5月前半の近況

 忙しい。本当に忙しい人はいちいち言わない気がするけど、忙しい。詰まった義務・予定をこなすだけで、インプットの時間が取れない。自分はもうほとんど残りカスで、このままだと学者として枯渇する。だから往復32kmの自転車通勤を始めた。

 何がどう「だから」なのか説明すると、忙しいので夜ラン・ジム通いの時間がなかなか取れない、だから通勤を有酸素運動に置き換えて、なんかこう、時間の使い方を効率化した。自宅から研究室までの片道16kmに、最初は70分かかっていたが、今は慣れて55分で行けるようになった。電車だと大体40分なので15分しか違わないし、脚で走ってLSDだと110分なので倍速だ。

 最初の頃は、都心は信号が多いので、ストップ・アンド・ゴーの繰り返しが嫌だった。これを嫌がる気持ちというのは、とてもよくないもので、信号を無視したくなるし(しませんが)、信号近くでの運転が雑になる。

 しかしギアチェンジの細かいやり方が分かるようになったら、ストップ・アンド・ゴーが上手にできるようになった。最初はそれが分からず、ずっと一番重いギアで走っていたのだ。これは単に小学生のころから漠然と、ギアが重い=速い=ラクのように思っていたからだ。あとはマンガの悪影響(真波君の山登り)。もちろん間違っている。

  それから手への衝撃が、なんか地味にビリビリくるので、サイクリンググローブを買った。これはとても快適で、脱着用フックがあって便利。半指タイプで、なんか少年マンガ的にかっこよくて、空に手をかざし呪文を唱えたら魔界から何かを召喚できそう。

  というわけで、公道を安全かつ気持ちよく走れるようになった。

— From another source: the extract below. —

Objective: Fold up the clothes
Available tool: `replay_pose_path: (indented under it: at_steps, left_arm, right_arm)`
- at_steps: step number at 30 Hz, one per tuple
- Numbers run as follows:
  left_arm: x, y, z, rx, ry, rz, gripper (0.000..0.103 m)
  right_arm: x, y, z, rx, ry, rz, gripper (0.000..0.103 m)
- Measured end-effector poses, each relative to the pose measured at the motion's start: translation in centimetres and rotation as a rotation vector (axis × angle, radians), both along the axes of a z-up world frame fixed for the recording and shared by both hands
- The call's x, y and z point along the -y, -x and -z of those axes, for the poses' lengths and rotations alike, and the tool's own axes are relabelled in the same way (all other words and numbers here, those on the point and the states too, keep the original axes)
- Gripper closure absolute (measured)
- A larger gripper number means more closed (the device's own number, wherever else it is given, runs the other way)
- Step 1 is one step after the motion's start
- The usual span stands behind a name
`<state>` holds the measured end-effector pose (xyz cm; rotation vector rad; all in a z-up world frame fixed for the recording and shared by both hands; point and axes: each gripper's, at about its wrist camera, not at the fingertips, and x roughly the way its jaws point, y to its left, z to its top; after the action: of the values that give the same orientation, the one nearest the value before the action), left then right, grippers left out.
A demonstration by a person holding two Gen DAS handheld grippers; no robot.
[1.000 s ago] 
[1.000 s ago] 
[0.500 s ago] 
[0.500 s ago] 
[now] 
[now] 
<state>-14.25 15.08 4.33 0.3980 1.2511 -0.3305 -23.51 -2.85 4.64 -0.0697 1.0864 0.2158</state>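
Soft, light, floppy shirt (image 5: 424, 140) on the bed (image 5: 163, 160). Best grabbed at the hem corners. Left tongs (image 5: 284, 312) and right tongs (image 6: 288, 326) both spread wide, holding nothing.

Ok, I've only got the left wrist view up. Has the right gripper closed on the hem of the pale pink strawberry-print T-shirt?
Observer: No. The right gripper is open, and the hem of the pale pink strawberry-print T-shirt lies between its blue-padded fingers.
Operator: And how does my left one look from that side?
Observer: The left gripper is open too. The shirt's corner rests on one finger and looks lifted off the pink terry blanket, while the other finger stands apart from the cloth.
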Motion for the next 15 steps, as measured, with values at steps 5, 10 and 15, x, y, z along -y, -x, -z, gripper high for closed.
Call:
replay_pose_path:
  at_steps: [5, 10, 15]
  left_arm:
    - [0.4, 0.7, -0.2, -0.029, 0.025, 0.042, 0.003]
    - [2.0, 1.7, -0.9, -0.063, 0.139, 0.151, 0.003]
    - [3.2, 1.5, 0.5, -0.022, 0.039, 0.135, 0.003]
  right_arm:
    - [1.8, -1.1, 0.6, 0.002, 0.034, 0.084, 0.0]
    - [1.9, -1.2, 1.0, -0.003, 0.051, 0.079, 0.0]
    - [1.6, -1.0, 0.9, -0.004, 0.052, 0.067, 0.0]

おかげで時間が作れて、岩波書店の月刊誌『科学』に寄稿する、多数決についての3000字の原稿を書けた。掲載はもうちょっと先。気骨ある雑誌に寄稿できて光栄だ。

科学(岩波) 2015年 05 月号 [雑誌]

科学(岩波) 2015年 05 月号 [雑誌]

 岩波新書『多数決を疑う』は、有難いことに、好意的に書籍市場に迎えていただいた。いち愛書家として、読者の方には、まずは読み物として愉しんでもらえれば、何より嬉しい。新書は800円以下・200頁以内、通勤時間や週末に2時間くらいで読めるものがよいと思う。単に現代人の機会費用の問題だ。もちろん内容充実で大部なものも、それはそれでよいのだけれど。

 今作はアマゾンだと「選挙」と「日本の政治」の分類に入っている。つまりこれまでの自著がいる「経済学」の分類に入ってない。それを見ると何かこう、「いつの間にか知らない街に来ていた感」がある。しかしこの本は紛れもなく、選挙と日本の政治についての本なので、そりゃそうだと思う。この本は2時間で読めると思うけど、書くのに39年かかった。